- **Work order**: A verbatim copy of the listing is what is needed, minus any pictures.

- **Collected data**:
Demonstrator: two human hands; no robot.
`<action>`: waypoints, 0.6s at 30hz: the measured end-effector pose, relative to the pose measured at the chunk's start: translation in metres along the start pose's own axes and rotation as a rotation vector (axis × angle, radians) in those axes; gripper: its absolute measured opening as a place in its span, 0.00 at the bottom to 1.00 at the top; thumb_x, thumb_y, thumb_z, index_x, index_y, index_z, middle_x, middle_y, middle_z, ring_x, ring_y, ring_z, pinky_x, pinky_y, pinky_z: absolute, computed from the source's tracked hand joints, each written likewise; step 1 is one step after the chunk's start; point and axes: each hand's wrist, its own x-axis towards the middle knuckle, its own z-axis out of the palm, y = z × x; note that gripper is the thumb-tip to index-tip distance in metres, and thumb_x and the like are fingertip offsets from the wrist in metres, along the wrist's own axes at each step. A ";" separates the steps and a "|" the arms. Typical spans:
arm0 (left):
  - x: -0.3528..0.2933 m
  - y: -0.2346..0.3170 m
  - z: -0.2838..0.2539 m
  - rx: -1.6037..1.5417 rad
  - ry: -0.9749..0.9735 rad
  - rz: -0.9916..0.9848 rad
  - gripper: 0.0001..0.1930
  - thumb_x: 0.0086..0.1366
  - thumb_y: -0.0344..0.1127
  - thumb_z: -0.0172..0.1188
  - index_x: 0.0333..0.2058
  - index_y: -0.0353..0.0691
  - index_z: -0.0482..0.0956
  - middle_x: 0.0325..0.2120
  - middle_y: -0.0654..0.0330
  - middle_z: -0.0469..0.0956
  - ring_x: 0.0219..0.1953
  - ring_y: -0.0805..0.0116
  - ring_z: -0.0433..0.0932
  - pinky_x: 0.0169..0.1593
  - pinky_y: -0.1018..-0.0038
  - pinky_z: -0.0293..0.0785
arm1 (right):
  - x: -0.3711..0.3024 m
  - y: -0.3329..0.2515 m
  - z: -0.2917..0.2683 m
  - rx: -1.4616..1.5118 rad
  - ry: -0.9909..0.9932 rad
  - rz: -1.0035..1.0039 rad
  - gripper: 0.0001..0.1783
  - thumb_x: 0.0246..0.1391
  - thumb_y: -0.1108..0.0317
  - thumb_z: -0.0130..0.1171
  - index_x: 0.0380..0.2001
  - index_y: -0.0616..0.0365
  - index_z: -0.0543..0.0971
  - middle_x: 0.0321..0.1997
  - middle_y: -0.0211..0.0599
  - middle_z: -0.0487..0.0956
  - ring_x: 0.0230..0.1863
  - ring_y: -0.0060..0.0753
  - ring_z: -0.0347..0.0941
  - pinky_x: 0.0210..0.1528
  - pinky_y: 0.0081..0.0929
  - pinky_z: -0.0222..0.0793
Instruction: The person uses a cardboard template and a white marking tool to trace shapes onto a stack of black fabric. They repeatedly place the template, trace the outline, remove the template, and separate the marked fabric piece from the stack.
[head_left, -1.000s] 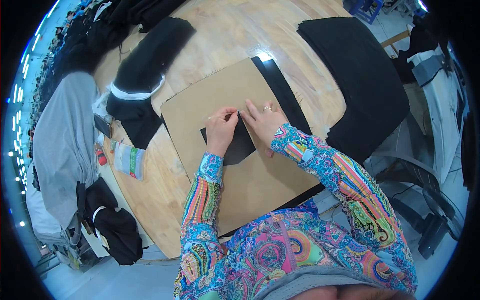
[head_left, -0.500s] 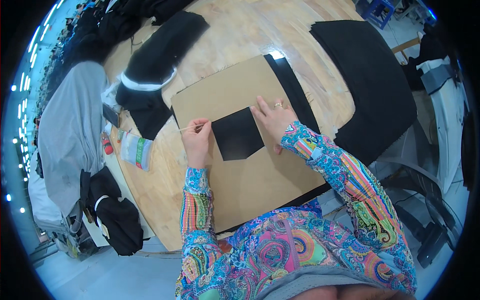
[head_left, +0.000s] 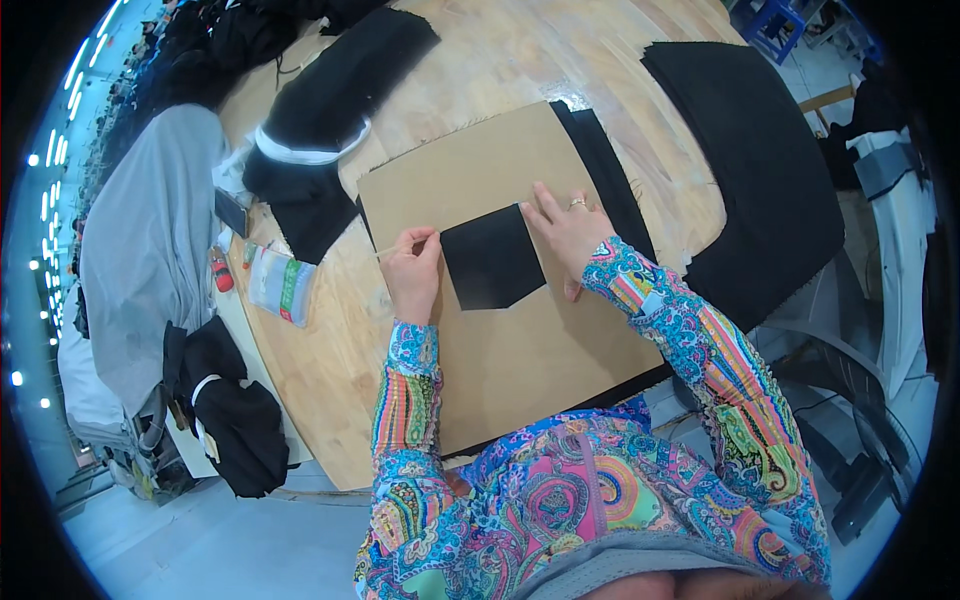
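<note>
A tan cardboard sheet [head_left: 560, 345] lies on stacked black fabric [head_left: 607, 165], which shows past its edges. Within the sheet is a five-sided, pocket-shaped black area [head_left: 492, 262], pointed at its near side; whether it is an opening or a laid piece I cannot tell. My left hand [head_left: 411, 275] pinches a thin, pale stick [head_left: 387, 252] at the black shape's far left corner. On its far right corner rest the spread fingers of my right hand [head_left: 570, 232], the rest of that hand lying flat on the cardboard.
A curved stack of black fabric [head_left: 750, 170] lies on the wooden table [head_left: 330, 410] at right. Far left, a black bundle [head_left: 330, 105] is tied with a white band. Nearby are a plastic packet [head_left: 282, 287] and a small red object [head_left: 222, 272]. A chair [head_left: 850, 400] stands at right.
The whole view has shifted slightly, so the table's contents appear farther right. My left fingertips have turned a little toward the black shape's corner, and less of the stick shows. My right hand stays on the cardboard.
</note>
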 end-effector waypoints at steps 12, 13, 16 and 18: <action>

- **Result of this exercise**:
Demonstrator: two human hands; no robot.
`<action>`: waypoints, 0.6s at 30hz: the measured end-effector pose, relative to the pose measured at the chunk's start: translation in metres along the start pose's own axes and rotation as a rotation vector (axis × angle, radians) in those axes; gripper: its absolute measured opening as a place in its span, 0.00 at the bottom to 1.00 at the top; thumb_x, thumb_y, thumb_z, index_x, index_y, index_z, middle_x, middle_y, middle_z, ring_x, ring_y, ring_z, pinky_x, pinky_y, pinky_z: absolute, computed from the source's tracked hand joints, each written likewise; step 1 is one step after the chunk's start; point and axes: each hand's wrist, its own x-axis towards the middle knuckle, its own z-axis out of the palm, y = z × x; note that gripper is the thumb-tip to index-tip distance in metres, and thumb_x and the like are fingertip offsets from the wrist in metres, along the wrist's own axes at each step. A ";" separates the steps and a "|" the arms. Typical spans:
arm0 (left):
  - x: -0.3528..0.2933 m
  - y: -0.2346..0.3170 m
  - z: -0.2838..0.2539 m
  - rx: -1.6037..1.5417 rad
  - ry: -0.9749..0.9735 rad
  - rz: -0.9916..0.9848 rad
  - gripper: 0.0001..0.1930
  - thumb_x: 0.0086..0.1366
  - thumb_y: -0.0344..0.1127
  - thumb_z: -0.0172..0.1188
  - index_x: 0.0333..0.2058
  - index_y: -0.0353..0.0691
  - index_z: -0.0482..0.0956
  - middle_x: 0.0325..0.2120
  - middle_y: -0.0654..0.0330
  - middle_z: -0.0469..0.0956
  - ring_x: 0.0219..0.1953
  - ring_y: -0.0805..0.0116
  - ring_z: -0.0433..0.0932
  - pinky_x: 0.0169..0.1593
  - pinky_y: -0.1018..-0.0038
  - pinky_z: -0.0293..0.0785
arm1 (right):
  - x: -0.3711..0.3024 m
  - y: -0.3329..0.2515 m
  - z: -0.2917..0.2683 m
  - rx: -1.4616..1.5118 rad
  - ry: -0.9909..0.9932 rad
  - rz: -1.0035..1.0039 rad
  - gripper: 0.0001..0.1783
  - thumb_x: 0.0246..0.1391
  - thumb_y: -0.1108..0.0317
  - thumb_z: -0.0130..0.1171
  - index_x: 0.0380..0.2001
  - index_y: -0.0616..0.0365
  - index_z: -0.0543..0.0971
  - middle_x: 0.0321..0.1997
  - middle_y: -0.0211..0.0599
  - middle_z: -0.0487..0.0956
  - ring_x: 0.0230..0.1863
  - ring_y: -0.0060..0.0753
  - ring_z: -0.0347..0.0941
  - pinky_x: 0.0210..0.1528
  - pinky_y: 0.0081..0.0929
  - pinky_z: -0.0222..0.0793
Instruction: The person uses a cardboard template and a white marking tool to trace shapes onto a stack of black fabric. They repeatedly place the template, trace the outline, remove the template, and separate the marked fabric piece from the stack.
[head_left, -1.000s] 
[head_left, -0.500s] 
[head_left, +0.000s] 
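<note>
A tan cardboard sheet [head_left: 560, 345] lies on stacked black fabric [head_left: 607, 165], which shows past its edges. Within the sheet is a five-sided, pocket-shaped black area [head_left: 492, 262], pointed at its near side; whether it is an opening or a laid piece I cannot tell. My left hand [head_left: 411, 275] pinches a thin, pale stick [head_left: 387, 252] at the black shape's far left corner. On its far right corner rest the spread fingers of my right hand [head_left: 570, 232], the rest of that hand lying flat on the cardboard.
A curved stack of black fabric [head_left: 750, 170] lies on the wooden table [head_left: 330, 410] at right. Far left, a black bundle [head_left: 330, 105] is tied with a white band. Nearby are a plastic packet [head_left: 282, 287] and a small red object [head_left: 222, 272]. A chair [head_left: 850, 400] stands at right.
The whole view has shifted slightly, so the table's contents appear farther right. My left fingertips have turned a little toward the black shape's corner, and less of the stick shows. My right hand stays on the cardboard.
</note>
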 end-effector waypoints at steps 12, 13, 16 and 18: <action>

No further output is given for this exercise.